OB1 reader

Note august 2022

The slot-matching mechanism written by Martijn has been merged.

Additionally, the internal state of OB1 is recorded for every time step. This data can be consulted in the logs/ folder.

Note sept 2021 (MM)

This code based on Gina's handover version of April 2021, with Noor Seidel's code for simulating expts integrated in it. The code for experiments works well, that for reading text works but with hacks that are difficult to follow (must be rewritten).

OB1 reader

OB1 is a reading-model that simulates the cognitive processes behind reading. For more information about the theory behind OB1 and how it works see: https://www.ncbi.nlm.nih.gov/pubmed/30080066

Running the code

First, clone this repo and install the requirements with '''git install -r requirements.txt''' (make sure you cd into the OB1 folder)

Then, set your parameters in parameters.py (which task to run, etc.) and run the code by running main.py.

The code can be used for different purposes (code file mentioned are explained below).

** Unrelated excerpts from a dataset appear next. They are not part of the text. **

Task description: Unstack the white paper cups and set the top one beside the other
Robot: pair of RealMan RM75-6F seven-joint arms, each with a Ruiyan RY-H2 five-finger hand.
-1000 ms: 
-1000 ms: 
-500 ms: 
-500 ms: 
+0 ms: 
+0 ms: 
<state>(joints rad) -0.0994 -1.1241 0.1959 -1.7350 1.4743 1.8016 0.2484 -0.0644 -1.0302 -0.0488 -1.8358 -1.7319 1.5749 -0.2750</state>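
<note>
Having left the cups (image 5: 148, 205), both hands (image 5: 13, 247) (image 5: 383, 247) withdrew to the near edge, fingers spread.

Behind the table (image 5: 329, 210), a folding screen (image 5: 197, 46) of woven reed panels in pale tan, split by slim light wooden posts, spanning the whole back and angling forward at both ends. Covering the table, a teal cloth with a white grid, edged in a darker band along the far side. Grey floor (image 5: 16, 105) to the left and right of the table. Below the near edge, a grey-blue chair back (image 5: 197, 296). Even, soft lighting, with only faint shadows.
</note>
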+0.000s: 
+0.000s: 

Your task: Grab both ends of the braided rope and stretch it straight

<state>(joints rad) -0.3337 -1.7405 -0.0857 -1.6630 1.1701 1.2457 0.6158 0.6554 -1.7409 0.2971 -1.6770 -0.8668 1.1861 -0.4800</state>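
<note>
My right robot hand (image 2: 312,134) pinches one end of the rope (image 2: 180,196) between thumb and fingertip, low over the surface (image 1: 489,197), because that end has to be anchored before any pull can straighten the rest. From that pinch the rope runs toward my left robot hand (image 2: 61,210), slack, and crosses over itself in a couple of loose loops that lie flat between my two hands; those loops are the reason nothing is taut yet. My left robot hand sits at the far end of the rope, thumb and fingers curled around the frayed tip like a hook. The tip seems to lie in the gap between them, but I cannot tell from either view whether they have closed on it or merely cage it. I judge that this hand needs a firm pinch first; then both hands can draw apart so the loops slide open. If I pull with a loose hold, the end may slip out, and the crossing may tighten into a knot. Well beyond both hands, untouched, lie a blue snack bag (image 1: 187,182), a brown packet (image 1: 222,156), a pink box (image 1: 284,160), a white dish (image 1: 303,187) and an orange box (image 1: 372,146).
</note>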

Reading a text or running an experiment

In order to run a text reading or an experiment, one should set "run_exp" and "analyze_results" in parameters.py to True and "optimize" to False.

Text reading

To run the "normal" text reading task (Which means reading the input text-file once and comparing the results to an eye-tracking experiment), set task_to_run in parameters.py to "PSCall". In the standard version it reads a german text and uses word frequency as well as word predictability (cloze probability) to recognize words presented in its visual field.

Experiment

To run an experiment, set task_to_run to the task in question. Can be : "Flanker", from Snell et al (2019, Neuropsychologia),

"Sentence", a reading experiment from Wen et al. (2019, Cognition),

"EmbeddedWords", a priming task from Beyersmann et al. (2016, Psychonomic Society), For this task, a system for processing affixes has been implemented, to account for the priming results found by i.e. doi:10.3758/s13423-015-0927-z. In the present state, word pairs of the complex words and their stem (i.e. weaken - weak), are detected and their inhibition is set to 0. That means that the word pairs dont inhibit each other, which explains why WEAKEN primes WEAK, but CASHEW does not prime CASH (no affix). The affix system can be turned on or off by setting affix_system in parameters.py to True or False. At the moment, the affix system is fully functional for english and french, which means there exists a pickle file containing affix frequencies for those lamguages, which can be used to anaylse affix-effects in simulations.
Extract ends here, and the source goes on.